Recent studies have implicated glycogen synthase kinase-3 (GSK-3), a multifunctional serine-threonine protein kinase (7), in the regulation of cell motility in many cell types including astrocytes (8) and glioma cells in vitro (9). Two closely related isoforms, GSK-3α and GSK-3β, function in multiple proliferation- and migration-associated pathways including Wnt, Notch, growth factor, and G-protein–coupled receptor signaling. GSK-3 has many known substrates, including β-catenin, which is targeted for ubiquitylation and proteasomal degradation as a result of phosphorylation by GSK-3 (10).

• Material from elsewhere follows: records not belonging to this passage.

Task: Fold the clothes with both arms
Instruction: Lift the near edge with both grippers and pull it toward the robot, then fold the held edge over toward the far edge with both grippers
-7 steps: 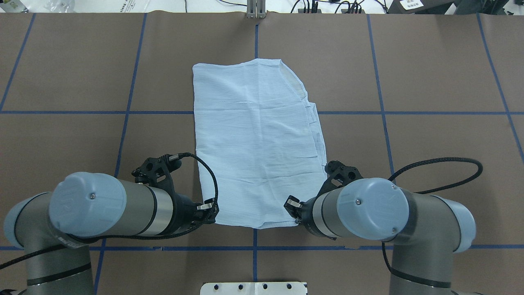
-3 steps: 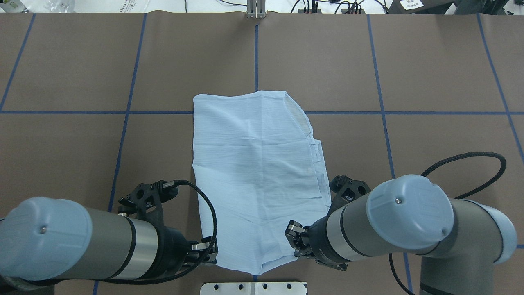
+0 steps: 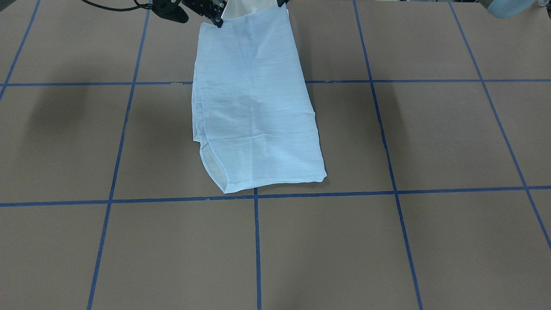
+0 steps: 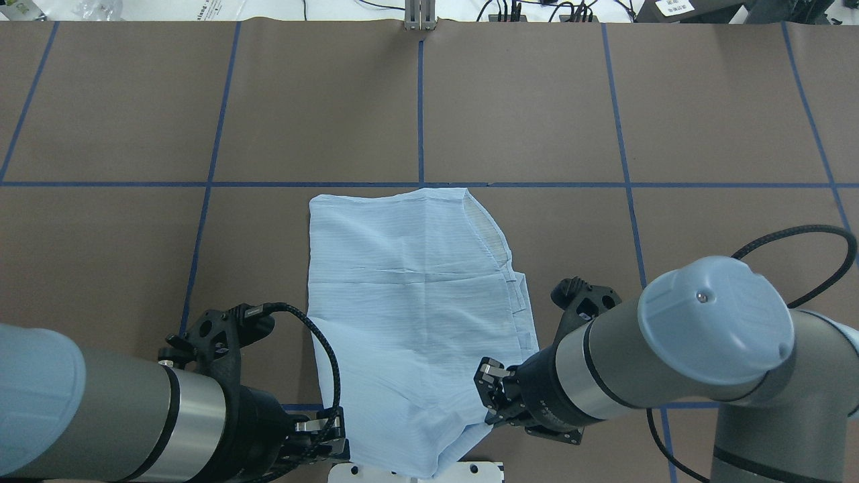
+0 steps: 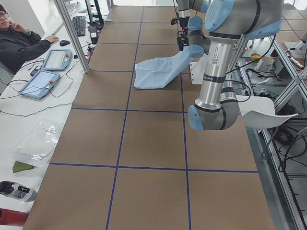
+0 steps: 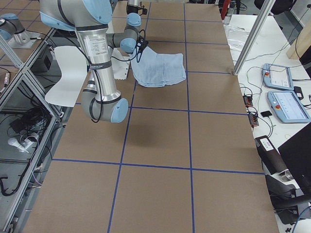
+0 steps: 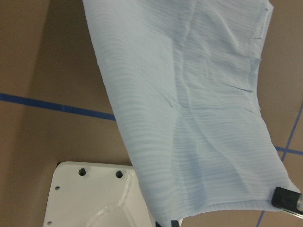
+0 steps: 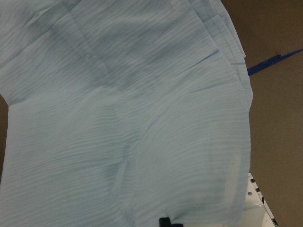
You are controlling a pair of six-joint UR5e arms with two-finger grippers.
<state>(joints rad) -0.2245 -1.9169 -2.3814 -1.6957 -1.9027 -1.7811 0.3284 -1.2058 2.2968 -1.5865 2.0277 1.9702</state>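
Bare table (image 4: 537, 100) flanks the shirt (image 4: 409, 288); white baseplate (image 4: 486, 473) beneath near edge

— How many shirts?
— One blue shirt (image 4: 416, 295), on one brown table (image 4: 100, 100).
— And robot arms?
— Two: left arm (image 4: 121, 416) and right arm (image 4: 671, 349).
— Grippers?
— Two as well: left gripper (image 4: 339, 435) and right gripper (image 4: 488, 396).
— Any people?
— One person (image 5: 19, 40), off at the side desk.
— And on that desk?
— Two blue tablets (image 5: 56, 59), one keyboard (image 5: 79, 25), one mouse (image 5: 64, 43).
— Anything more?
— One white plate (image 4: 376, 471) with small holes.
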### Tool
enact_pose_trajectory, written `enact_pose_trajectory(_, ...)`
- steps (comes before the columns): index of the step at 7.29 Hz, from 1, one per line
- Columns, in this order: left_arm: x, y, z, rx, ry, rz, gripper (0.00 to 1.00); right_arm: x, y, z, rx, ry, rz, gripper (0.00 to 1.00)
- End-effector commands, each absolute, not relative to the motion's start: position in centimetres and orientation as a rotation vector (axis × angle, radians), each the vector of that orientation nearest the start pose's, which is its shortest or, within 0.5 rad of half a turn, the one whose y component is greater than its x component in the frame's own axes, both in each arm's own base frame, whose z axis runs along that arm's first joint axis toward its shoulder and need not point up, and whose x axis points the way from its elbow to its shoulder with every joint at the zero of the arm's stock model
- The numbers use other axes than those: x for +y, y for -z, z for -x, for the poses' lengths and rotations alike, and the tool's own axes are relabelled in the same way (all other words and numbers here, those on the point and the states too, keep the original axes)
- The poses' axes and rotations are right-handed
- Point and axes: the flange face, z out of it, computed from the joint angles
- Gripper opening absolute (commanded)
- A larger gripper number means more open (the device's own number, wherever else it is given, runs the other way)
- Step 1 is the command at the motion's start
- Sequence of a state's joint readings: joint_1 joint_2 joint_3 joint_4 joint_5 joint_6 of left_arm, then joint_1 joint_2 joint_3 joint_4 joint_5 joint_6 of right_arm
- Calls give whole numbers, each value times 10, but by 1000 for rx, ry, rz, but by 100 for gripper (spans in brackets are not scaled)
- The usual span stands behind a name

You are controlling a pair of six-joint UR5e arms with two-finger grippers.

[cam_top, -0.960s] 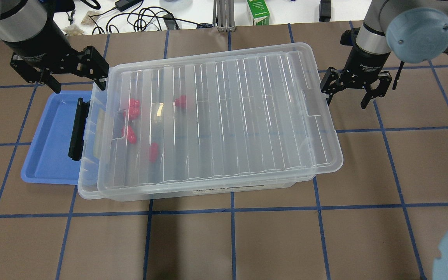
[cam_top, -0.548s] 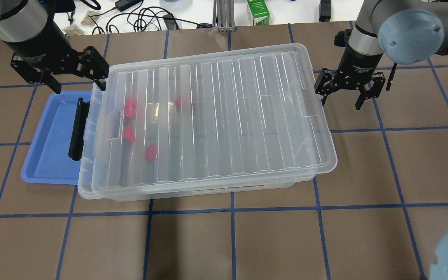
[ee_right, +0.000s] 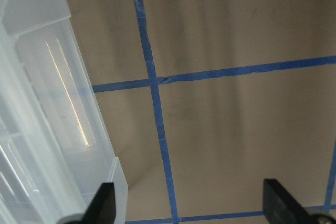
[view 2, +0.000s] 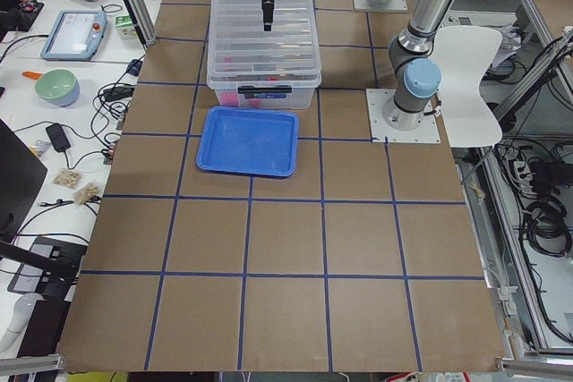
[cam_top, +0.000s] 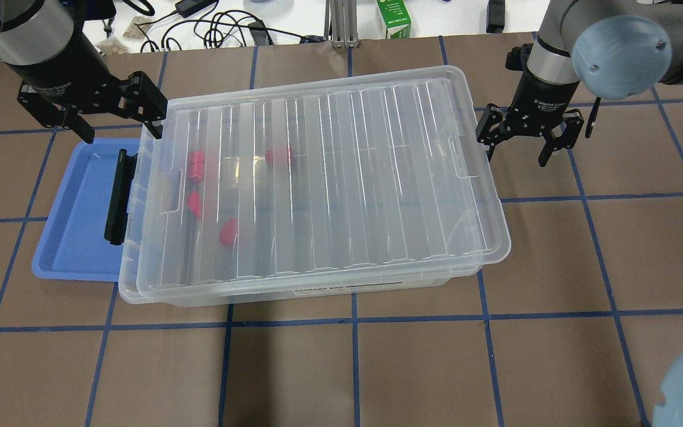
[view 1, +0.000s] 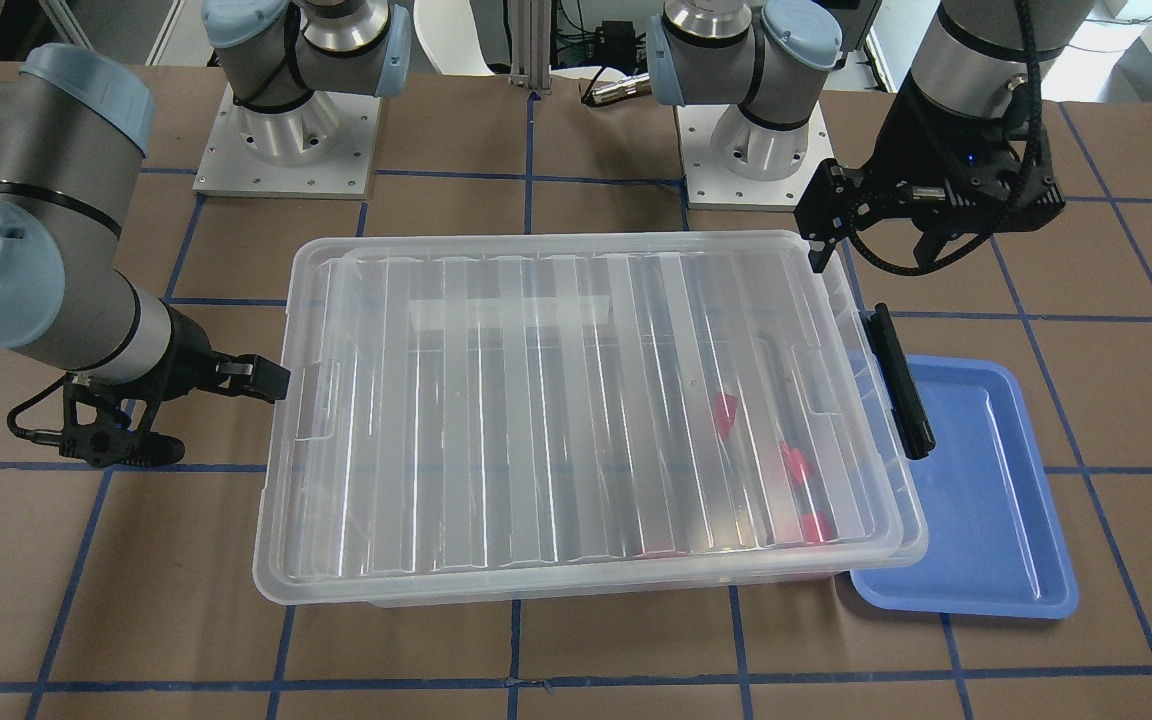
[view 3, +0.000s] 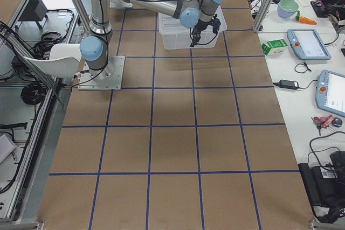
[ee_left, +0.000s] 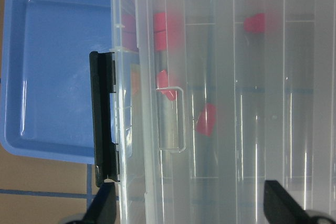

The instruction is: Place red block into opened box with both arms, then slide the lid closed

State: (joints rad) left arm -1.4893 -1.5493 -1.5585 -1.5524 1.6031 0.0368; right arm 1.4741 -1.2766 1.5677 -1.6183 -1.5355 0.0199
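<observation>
Lid (cam_top: 329, 178) closing is in hand: red blocks (cam_top: 196, 166) lie in the box (cam_top: 347, 290) at its left end, while the left gripper (cam_top: 119, 130) and right gripper (cam_top: 514, 153) gape empty, the right one beside the skewed lid's right edge, which probably needs a leftward push.

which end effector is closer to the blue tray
Left. The left end effector hangs above where the blue tray meets the box; the right end effector sits beyond the box's opposite end.

blue tray (cam_top: 74, 231): flat on taped brown table (cam_top: 377, 367) | green carton (cam_top: 393, 18), black cables (cam_top: 223, 26): beyond far edge
</observation>
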Motion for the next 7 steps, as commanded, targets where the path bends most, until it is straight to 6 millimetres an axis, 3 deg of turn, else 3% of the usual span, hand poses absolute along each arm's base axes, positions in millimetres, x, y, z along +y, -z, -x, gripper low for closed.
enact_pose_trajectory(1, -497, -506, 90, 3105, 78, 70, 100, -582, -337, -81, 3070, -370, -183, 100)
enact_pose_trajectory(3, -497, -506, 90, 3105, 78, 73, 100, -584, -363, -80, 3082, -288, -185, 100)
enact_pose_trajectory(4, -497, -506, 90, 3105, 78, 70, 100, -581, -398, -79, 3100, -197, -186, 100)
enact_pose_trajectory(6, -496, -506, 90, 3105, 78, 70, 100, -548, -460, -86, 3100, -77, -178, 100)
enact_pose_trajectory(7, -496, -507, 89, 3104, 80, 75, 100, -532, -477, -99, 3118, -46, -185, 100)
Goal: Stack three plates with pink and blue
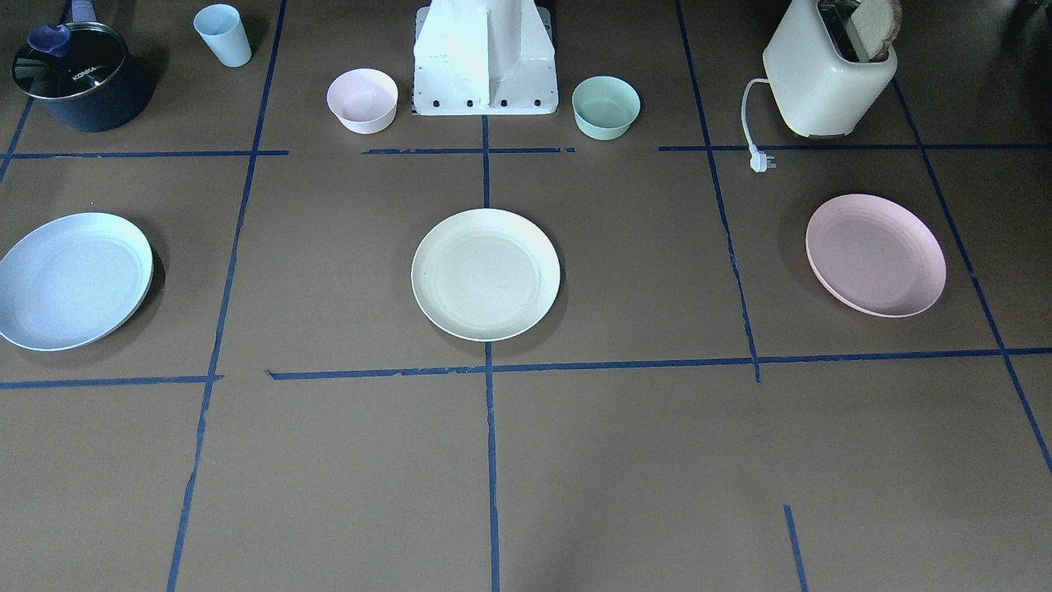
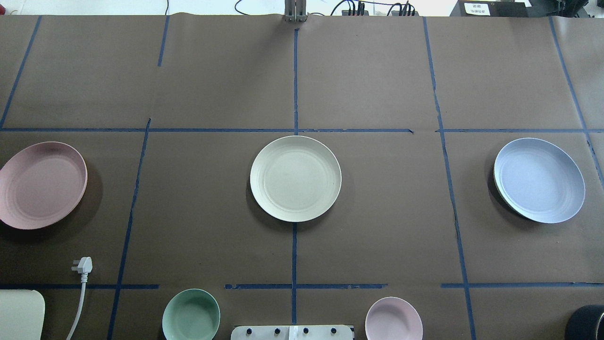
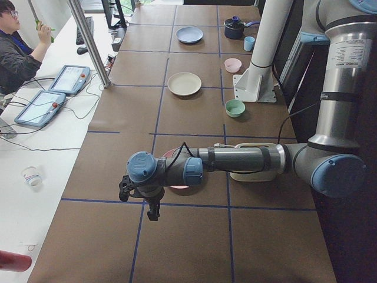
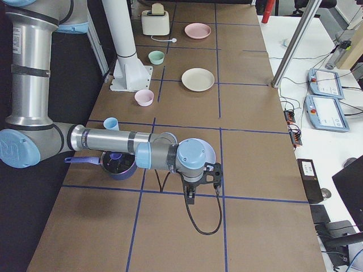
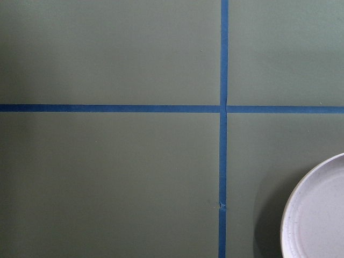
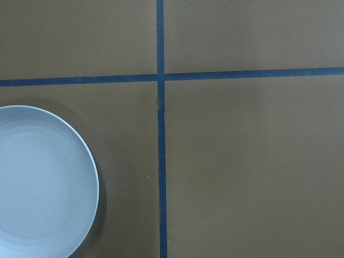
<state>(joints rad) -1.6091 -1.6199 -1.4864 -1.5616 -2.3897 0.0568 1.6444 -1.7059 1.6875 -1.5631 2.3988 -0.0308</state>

Targeting of GSK-3 for anti-invasive therapy has not yet been investigated in a relevant animal model of glioma. Here we show the beneficial effects of GSK-3 inhibitors of the indirubin family which act on both tumor cells blocking invasion and on endothelial cells blocking angiogenesis, providing a novel therapeutic paradigm for glioma treatment targeting tumor invasion and angiogenesis simultaneously.
Materials and Methods
Antibodies and reagents
Antibodies used were rabbit anti–GSK-3β (Cell Signaling Technology), mouse anti–phospho-GSK-3 (pY279/pY216) clone 5G-2F (Millipore), mouse anti–β-catenin (BD), and mouse anti-β-actin (Sigma-Aldrich). Peroxidase-conjugated secondary antibodies were from The Jackson Laboratories. Indirubins were from Calbiochem. Actinomycin D and LiCl were from Sigma-Aldrich.
Cell culture
Glioma cell lines were from American Type Culture Collection, primary human glioma GBM9 cells were derived from a human glioblastoma specimen and grown as tumor spheres (9). X12 glioma cells passaged as s.c. xenografts in nude mice were from Dr. C. David James (University of California, San Francisco, CA; ref. 10).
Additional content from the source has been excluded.